I did this in my cold basement (about 62 degrees). I have run two tests with supply water temperature of 120 and one of 125. Once the system had been running for a couple of hours, I measured with both infrared cameras the surface temperature of the test floor as well as the ceiling and walls around it. The surface temperature was around 74-76, and the delta between that and the surrounding surfaces ranges from about 11-14, mostly being about 12. Interestingly, my measurements don't confirm that running the SWT at 5 degrees more (125) vs 120 correlates with a higher delta, and thus higher BTU per square foot. But they should. So I need to do some more testing.

Next steps:

- I wanted to see if I could hear any noise when the system went from the test floor being 60 degrees to having 120 degree water in it. I left the cat fountain pump turned off while the inkbird brought the temperature to set point, but discovered the delta of the water temperature in the system created a natural flow, so the tubing was warm and flowing before I even turned the fountain pump on. So next, I will pull the tube out of the water while heating to set point, then 'shock' the system with 120 - 125 water

- I am curious to see what the surface and delta temperatures are with the same set points 120 and 125 but upstairs where and when the ambient room temperature is 65-68

- I want to see what the surface temperature with same conditions but with carpet pad and carpet would be.
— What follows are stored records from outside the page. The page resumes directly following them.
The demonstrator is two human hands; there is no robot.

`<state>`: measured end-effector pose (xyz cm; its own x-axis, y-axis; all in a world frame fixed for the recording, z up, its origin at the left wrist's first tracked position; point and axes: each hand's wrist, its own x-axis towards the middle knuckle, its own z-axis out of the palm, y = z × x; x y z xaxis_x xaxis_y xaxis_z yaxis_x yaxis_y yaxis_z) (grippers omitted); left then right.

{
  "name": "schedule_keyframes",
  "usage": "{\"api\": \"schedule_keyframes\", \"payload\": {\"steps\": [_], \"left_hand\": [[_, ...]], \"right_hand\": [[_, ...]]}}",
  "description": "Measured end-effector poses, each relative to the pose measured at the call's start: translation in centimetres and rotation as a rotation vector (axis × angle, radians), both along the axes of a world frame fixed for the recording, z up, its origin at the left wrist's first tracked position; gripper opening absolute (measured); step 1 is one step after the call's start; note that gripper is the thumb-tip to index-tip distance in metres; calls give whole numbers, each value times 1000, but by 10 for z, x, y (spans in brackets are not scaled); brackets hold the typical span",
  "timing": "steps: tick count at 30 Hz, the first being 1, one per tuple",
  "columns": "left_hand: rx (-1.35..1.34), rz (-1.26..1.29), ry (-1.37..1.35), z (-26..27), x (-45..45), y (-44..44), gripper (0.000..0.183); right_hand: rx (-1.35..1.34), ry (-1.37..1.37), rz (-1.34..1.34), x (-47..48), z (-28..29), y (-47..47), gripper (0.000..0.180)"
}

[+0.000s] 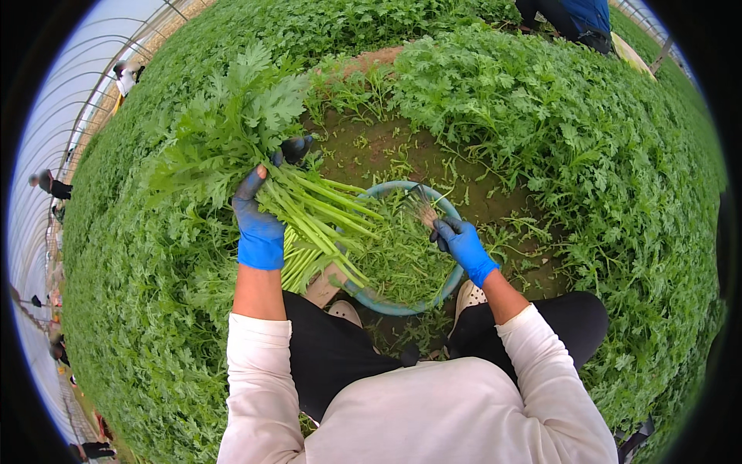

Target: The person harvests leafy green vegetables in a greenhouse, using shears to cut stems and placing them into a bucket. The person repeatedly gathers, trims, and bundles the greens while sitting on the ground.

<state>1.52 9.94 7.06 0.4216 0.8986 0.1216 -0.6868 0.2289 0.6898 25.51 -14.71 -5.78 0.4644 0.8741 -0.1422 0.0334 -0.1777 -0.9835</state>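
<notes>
My left hand (255, 203), in a dirty blue glove, grips a bunch of leafy green stems (319, 203); its lobed leaves point up and left, and the bare stems slant down to the right. In my right hand (461, 240), also gloved, is a small tool with a bundle of thin prongs or bristles (421, 207); its exact kind is unclear. The tool is over a round blue-green tub (385, 308) holding green leaf scraps (400, 261). More cut stems (298, 261) lie below the held bunch, beside a wooden piece (324, 285) at the tub's left edge.
Dense leafy plants (579, 145) surround a patch of soil (493, 197) strewn with scraps. My light perforated shoes (470, 294) are close to the tub. A person (571, 20) is at the top right, and several others are along the left edge, by the greenhouse frame (69, 81).
</notes>
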Motion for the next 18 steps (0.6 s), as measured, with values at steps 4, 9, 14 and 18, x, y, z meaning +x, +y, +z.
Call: {"api": "schedule_keyframes", "payload": {"steps": [4,9,14,18], "left_hand": [[21,-182,43,17,8,-19,38],[-177,0,285,21,31,-34,36],[-252,95,703,-15,45,-16,43],[-107,136,657,-24,50,-14,50]], "right_hand": [[-113,-25,83,-9,21,4,34],[144,130,-115,-28,55,8,31],[131,29,-12,-57,79,18,29],[241,-347,14,-62,41,33,34]]}}
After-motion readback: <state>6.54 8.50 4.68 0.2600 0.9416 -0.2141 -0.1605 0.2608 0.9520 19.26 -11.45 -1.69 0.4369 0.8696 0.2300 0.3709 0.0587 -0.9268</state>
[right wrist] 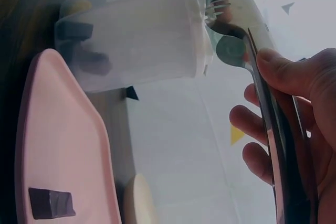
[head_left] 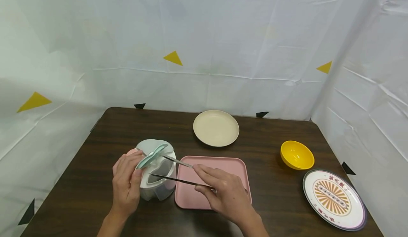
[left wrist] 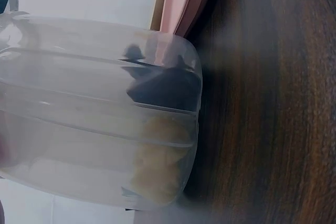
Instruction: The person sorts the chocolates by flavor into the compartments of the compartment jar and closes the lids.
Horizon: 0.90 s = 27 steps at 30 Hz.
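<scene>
A translucent storage container point(head_left: 153, 191) stands left of the pink tray, its white lid point(head_left: 148, 146) fitted with coloured flaps. My left hand point(head_left: 125, 182) is at the lid, fingers and thumb holding the edge of a raised mint-green flap point(head_left: 152, 156). In my right hand point(head_left: 224, 191) I grip metal tongs point(right wrist: 281, 145), their arms apart. One tip is a fork, the other a spoon, and both are over the lid opening. Through the wall show dark pieces point(left wrist: 168, 88) and pale yellowish pieces point(left wrist: 160, 156) in separate compartments.
The pink tray point(head_left: 188, 198) bears a dark block point(right wrist: 51, 203). Behind it lies a cream plate point(head_left: 216, 128). A yellow bowl point(head_left: 297, 154) and a patterned white plate point(head_left: 334, 199) sit at the right of the dark wooden table point(head_left: 83, 184). White sheeting point(head_left: 207, 35) surrounds the table.
</scene>
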Available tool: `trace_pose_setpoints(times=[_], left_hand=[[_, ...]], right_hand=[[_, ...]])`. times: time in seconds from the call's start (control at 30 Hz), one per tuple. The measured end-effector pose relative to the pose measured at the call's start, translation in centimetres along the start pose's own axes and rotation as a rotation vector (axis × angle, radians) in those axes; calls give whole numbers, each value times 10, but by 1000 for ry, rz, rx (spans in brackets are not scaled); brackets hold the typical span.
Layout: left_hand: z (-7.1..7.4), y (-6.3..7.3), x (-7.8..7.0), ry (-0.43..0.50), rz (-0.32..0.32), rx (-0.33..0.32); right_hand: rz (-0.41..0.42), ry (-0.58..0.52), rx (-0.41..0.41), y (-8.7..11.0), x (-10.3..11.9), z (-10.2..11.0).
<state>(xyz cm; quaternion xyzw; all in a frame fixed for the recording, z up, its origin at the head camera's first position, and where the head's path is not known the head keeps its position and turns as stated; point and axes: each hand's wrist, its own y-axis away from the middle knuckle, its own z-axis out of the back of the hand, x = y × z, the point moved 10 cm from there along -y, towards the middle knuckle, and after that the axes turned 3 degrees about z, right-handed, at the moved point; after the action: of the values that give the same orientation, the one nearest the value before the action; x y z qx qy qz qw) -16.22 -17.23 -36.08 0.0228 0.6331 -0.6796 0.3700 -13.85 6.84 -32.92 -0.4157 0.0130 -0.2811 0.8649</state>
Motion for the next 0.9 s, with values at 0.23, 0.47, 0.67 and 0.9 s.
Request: trace_pose_setpoints(times=[0.23, 0.47, 0.67, 0.9], left_hand=[[0, -1, 1, -7, 6, 8], [0, -1, 0, -1, 0, 10], [0, 0, 0, -6, -1, 9], [0, -1, 0, -8, 0, 11]], right_hand=[[-41, -5, 16, 6, -6, 1], [-159, -10, 64, 24, -25, 7], [-268, 39, 141, 48, -46, 14], [-458, 46, 317, 81, -75, 16]])
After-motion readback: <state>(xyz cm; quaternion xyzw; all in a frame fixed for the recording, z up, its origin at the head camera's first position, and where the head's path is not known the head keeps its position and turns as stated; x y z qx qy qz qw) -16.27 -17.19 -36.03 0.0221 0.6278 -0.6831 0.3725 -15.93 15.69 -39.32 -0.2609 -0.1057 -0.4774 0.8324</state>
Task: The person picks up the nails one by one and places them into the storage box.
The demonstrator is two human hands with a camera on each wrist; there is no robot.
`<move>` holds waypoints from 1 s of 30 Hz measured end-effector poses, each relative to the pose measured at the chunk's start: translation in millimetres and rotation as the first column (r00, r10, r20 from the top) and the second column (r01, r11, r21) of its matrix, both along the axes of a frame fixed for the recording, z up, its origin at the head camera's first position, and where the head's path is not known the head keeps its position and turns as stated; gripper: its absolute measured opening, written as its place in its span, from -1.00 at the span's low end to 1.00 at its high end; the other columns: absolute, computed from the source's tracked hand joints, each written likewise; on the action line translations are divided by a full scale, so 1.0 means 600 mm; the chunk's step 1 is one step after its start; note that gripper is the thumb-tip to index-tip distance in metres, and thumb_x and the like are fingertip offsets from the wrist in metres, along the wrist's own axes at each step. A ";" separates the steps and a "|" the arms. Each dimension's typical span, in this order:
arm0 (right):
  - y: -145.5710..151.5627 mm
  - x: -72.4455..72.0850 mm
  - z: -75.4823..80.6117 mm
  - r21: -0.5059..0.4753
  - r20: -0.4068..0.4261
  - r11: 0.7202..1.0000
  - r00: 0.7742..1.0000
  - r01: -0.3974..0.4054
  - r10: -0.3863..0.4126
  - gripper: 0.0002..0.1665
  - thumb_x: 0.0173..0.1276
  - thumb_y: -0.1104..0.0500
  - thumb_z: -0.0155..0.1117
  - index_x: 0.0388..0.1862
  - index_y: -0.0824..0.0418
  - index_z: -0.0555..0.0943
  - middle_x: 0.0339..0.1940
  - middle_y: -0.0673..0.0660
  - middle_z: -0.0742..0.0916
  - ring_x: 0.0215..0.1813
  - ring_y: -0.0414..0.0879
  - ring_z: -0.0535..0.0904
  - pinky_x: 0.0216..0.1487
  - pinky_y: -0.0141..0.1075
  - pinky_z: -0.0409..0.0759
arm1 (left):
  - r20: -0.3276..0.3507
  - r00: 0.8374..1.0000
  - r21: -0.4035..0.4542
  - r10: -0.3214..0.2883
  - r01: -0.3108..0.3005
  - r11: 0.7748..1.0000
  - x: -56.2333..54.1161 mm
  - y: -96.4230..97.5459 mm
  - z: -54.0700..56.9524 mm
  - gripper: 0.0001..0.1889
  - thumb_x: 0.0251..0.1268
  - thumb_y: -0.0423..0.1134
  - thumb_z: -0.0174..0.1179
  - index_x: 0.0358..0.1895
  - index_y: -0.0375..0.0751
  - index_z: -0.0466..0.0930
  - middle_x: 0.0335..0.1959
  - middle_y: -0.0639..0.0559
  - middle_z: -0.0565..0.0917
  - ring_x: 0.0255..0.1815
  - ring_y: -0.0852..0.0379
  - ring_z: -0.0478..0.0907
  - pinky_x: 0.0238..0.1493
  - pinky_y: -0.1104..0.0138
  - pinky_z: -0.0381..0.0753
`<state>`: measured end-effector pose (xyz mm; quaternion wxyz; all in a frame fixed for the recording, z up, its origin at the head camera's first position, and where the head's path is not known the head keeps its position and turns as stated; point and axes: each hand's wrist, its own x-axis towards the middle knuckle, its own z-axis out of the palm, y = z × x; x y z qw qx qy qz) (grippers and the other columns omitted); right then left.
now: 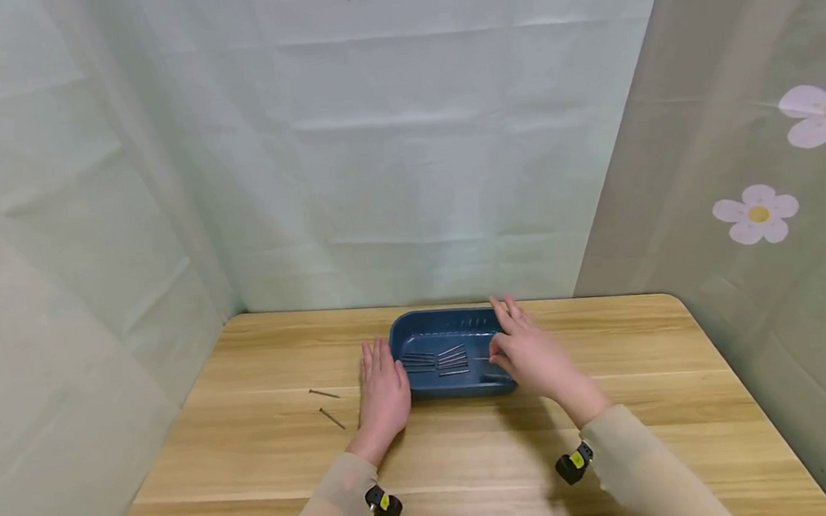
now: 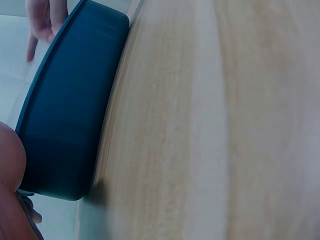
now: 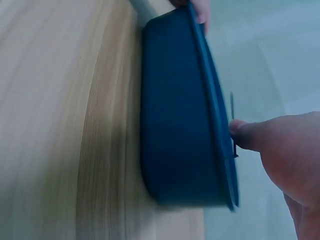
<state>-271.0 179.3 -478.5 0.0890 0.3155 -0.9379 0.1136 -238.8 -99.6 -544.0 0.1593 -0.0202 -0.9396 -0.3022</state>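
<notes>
A blue rectangular tray (image 1: pixel 420 342) sits on the wooden table, with several dark nails (image 1: pixel 453 358) lying inside in two rough groups. Along the tray's left end rests my left hand (image 1: pixel 384 392), its fingers straight against the outer wall; in the left wrist view its thumb side (image 2: pixel 9 172) is right at the rim. My right hand (image 1: pixel 536 359) is over the tray's right end, pinching a thin nail (image 3: pixel 232 106) between thumb and finger. Its other fingers stick out past the far rim. Part of the tray's right end is hidden behind this hand.
Two loose nails, an upper one (image 1: pixel 324 394) and a lower one (image 1: pixel 332 418), lie on the table (image 1: pixel 254 468) to the left of my left hand. A pale curtain (image 1: pixel 405 168) hangs close behind the table's back edge, and more fabric hangs at both sides.
</notes>
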 end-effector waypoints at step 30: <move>-0.109 -0.044 -0.039 0.299 -0.033 0.951 0.996 -0.074 0.088 -0.74 0.45 0.18 0.47 -0.49 0.01 0.76 0.72 0.30 0.29 0.76 0.26 0.01 0.69 0.07 0.07 | -0.006 1.000 0.009 -0.007 0.007 1.000 0.008 0.012 0.001 -0.43 0.71 -0.33 -0.05 0.55 -0.70 0.17 0.60 -0.55 0.24 0.70 -0.48 -0.04 0.62 -0.27 0.05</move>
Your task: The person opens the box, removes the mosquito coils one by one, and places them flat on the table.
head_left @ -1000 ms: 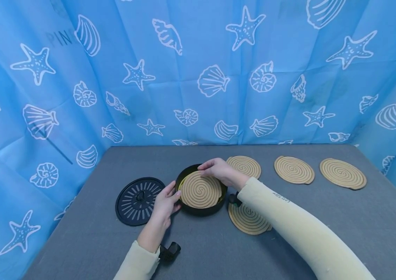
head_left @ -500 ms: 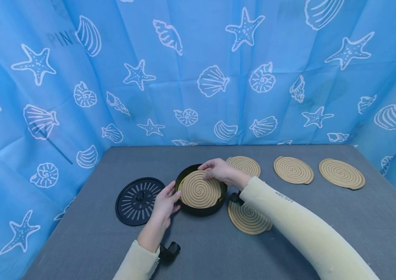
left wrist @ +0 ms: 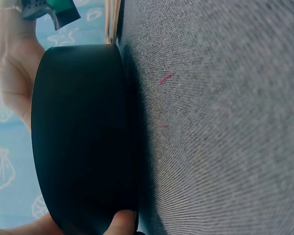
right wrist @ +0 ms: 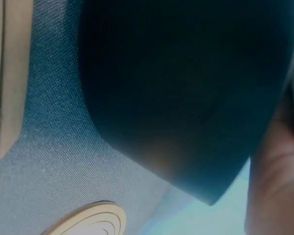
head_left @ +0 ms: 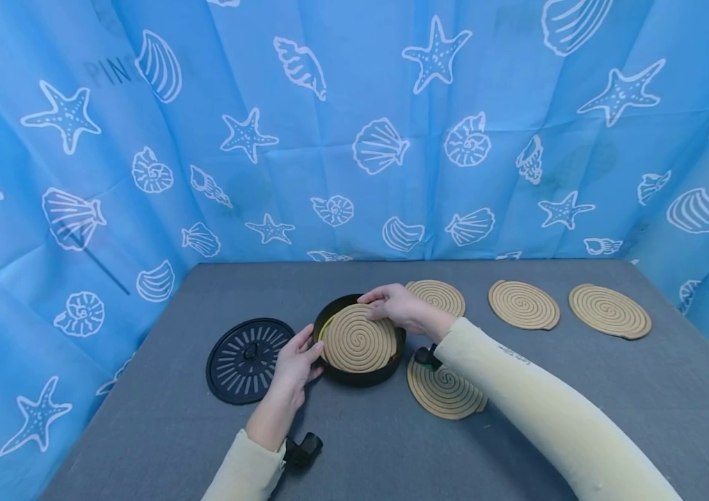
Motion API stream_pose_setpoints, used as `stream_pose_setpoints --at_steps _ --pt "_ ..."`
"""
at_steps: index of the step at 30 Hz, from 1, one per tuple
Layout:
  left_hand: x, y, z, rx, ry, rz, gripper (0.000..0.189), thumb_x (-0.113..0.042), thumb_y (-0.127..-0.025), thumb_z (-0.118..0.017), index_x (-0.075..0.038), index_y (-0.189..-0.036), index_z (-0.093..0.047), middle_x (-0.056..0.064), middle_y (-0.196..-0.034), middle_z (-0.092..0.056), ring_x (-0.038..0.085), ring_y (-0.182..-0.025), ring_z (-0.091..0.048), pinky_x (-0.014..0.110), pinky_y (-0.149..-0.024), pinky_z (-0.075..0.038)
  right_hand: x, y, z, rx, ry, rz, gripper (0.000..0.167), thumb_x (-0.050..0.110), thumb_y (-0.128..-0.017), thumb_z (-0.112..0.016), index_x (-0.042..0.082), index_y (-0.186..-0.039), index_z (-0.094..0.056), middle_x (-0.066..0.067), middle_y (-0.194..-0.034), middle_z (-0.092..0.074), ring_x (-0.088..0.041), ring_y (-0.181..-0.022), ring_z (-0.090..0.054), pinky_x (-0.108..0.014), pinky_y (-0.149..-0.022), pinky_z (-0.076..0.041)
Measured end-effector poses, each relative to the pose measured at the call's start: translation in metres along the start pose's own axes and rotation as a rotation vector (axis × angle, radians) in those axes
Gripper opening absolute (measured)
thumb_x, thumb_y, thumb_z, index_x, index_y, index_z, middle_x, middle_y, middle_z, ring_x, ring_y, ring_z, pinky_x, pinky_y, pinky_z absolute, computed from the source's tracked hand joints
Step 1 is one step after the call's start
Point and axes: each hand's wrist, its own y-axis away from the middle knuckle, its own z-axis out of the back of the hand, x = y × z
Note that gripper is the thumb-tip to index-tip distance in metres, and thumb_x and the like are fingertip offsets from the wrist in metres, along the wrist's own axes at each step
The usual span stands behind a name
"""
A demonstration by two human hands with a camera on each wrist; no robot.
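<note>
A black round tin [head_left: 360, 379] with a yellowish inside edge stands on the table, its side wall filling the left wrist view. My left hand [head_left: 294, 365] grips the tin at its left side, thumb by the rim. One digit's tip [left wrist: 121, 223] lies against the wall. A tan mosquito coil [head_left: 359, 341] sits in the tin's mouth, slightly askew. At the coil's upper right edge, my right hand [head_left: 394, 306] pinches it between thumb and fingers. The right wrist view shows mostly the dark tin and part of that hand [right wrist: 274, 181].
Left of the tin lies a black slotted lid [head_left: 250, 360]. One tan coil [head_left: 444, 390] lies near my right wrist, another [head_left: 438, 298] behind that hand. Two more coils, a middle one [head_left: 523, 304] and a far-right one [head_left: 609, 310], lie along the back. A blue curtain [head_left: 354, 139] hangs behind.
My right hand and wrist have shifted very slightly, with the fingers staying at the coil's edge. The tin, the coil and my left hand look almost unchanged.
</note>
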Motion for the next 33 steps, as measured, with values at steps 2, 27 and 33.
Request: stream_pose_setpoints --at_steps 2,27,33 --pt "0.0 0.0 0.0 0.004 0.001 0.001 0.05 -0.008 -0.102 -0.048 -0.006 -0.15 -0.034 0.018 -0.153 -0.033 0.035 -0.134 -0.041 0.057 -0.102 -0.04 0.001 0.002 0.001 -0.001 -0.009 0.004 0.037 -0.006 -0.094 -0.055 -0.006 -0.131 -0.053 -0.013 -0.107 -0.064 -0.015 -0.088 -0.063 -0.028 -0.076 -0.055" --pt "-0.001 0.002 -0.001 0.016 -0.007 0.002 0.05 -0.009 -0.102 -0.048 -0.009 -0.15 -0.034 0.017 -0.153 -0.034 0.036 -0.133 -0.042 0.054 -0.102 -0.042 0.009 0.04 0.027 -0.124 -0.141 0.107 0.044 -0.008 -0.097 -0.047 -0.012 -0.14 -0.039 -0.026 -0.121 -0.059 -0.009 -0.084 -0.066 -0.026 -0.078 -0.056" --pt "0.001 0.0 -0.001 -0.011 -0.019 0.002 0.05 -0.008 -0.102 -0.048 -0.008 -0.15 -0.034 0.017 -0.153 -0.035 0.035 -0.132 -0.044 0.053 -0.1 -0.044 0.009 0.05 0.036 -0.157 -0.154 0.117 0.044 -0.007 -0.098 -0.047 -0.012 -0.14 -0.038 -0.024 -0.122 -0.06 -0.01 -0.083 -0.067 -0.026 -0.078 -0.056"
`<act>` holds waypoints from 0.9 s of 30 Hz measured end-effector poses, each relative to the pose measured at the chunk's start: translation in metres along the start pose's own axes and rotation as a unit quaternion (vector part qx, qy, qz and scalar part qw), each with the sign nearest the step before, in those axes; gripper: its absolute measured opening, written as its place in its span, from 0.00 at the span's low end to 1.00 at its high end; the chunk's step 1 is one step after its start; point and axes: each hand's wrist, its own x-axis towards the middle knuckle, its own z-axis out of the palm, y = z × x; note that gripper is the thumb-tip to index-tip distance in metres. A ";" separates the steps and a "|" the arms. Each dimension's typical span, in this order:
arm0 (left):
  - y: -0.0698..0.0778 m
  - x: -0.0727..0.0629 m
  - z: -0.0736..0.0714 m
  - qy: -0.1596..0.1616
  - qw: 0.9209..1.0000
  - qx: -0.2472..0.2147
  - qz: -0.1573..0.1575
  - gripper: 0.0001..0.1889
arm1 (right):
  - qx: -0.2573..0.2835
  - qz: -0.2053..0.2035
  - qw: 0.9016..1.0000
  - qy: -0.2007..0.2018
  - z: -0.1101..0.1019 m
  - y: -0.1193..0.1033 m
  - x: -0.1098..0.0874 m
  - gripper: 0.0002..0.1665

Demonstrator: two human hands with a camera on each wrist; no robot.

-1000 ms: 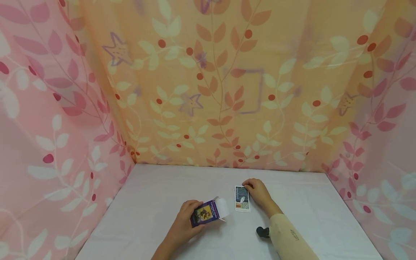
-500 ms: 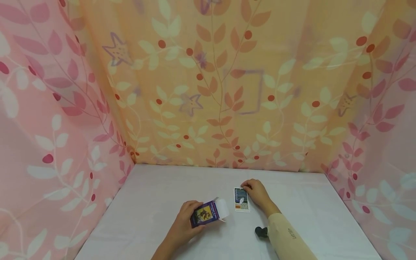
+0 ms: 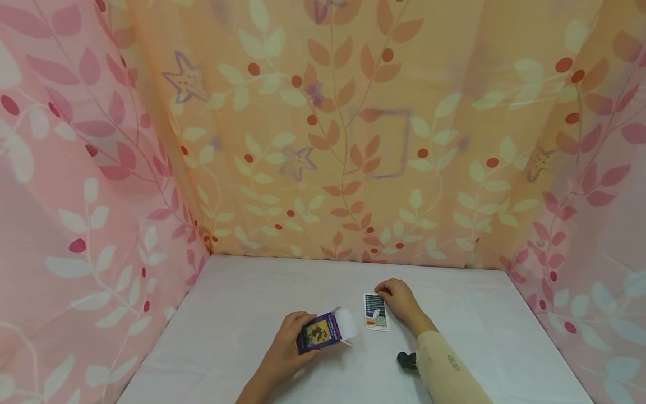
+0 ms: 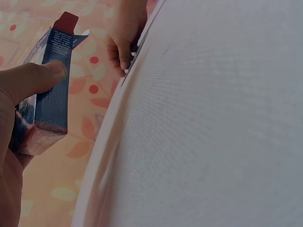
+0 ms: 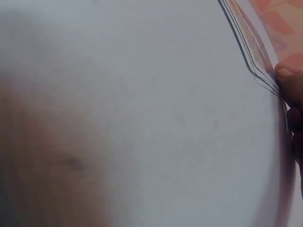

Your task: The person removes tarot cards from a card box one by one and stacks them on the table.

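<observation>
My left hand (image 3: 289, 343) grips a dark purple-blue card box (image 3: 320, 333) with a yellow picture on its face. The box is tilted, its white end flap (image 3: 347, 324) standing open toward the right. In the left wrist view the thumb presses on the narrow printed side of the box (image 4: 53, 101). My right hand (image 3: 402, 301) pinches the upper right corner of a small stack of picture cards (image 3: 375, 312) lying on the white table. The right wrist view shows the thumb over the corner of the cards (image 5: 246, 45), whose edges are slightly spread.
A small black object (image 3: 406, 361) is beside the right sleeve (image 3: 449, 365). The white-covered table (image 3: 242, 303) runs back to an orange leaf-patterned curtain (image 3: 343, 185), with pink curtains (image 3: 96, 224) at both sides.
My right hand has shifted slightly left and nearer, and the top card has slid a little toward me. The left hand and the box stay nearly still.
</observation>
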 end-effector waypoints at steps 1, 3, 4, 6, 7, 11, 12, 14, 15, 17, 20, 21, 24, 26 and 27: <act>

Anything else anyone would like for me to test?

Pics here: https://photos.app.goo.gl/z7fYbM9h8UhkxWRu8

Comments

  • hot_rod
    hot_rod Member Posts: 23,387
    Nice!

    Some 4x8 test panels I did years back. Left 1/2 of each has carpet, no pad. The carpet will spread the heat out better, but also lessen output.

    From the front
    WarmBoard with pex, ThermoFin with 1/2" copper, ThermoFin with Uponor pex, rubber tube, suspended pex, stapled rubber. 6" fiberglass batts below when testes the 1/2 gpom flow

    Rubber tube and suspended pex are least powerful transfer examples. Although the staples on the rubber tube transfer well :)

    Warmboard and ThermoFins are close, considering the Warmboard is 12" OC. And the power of the aluminum is important as you see where I routered across then WB and cut the aluminum.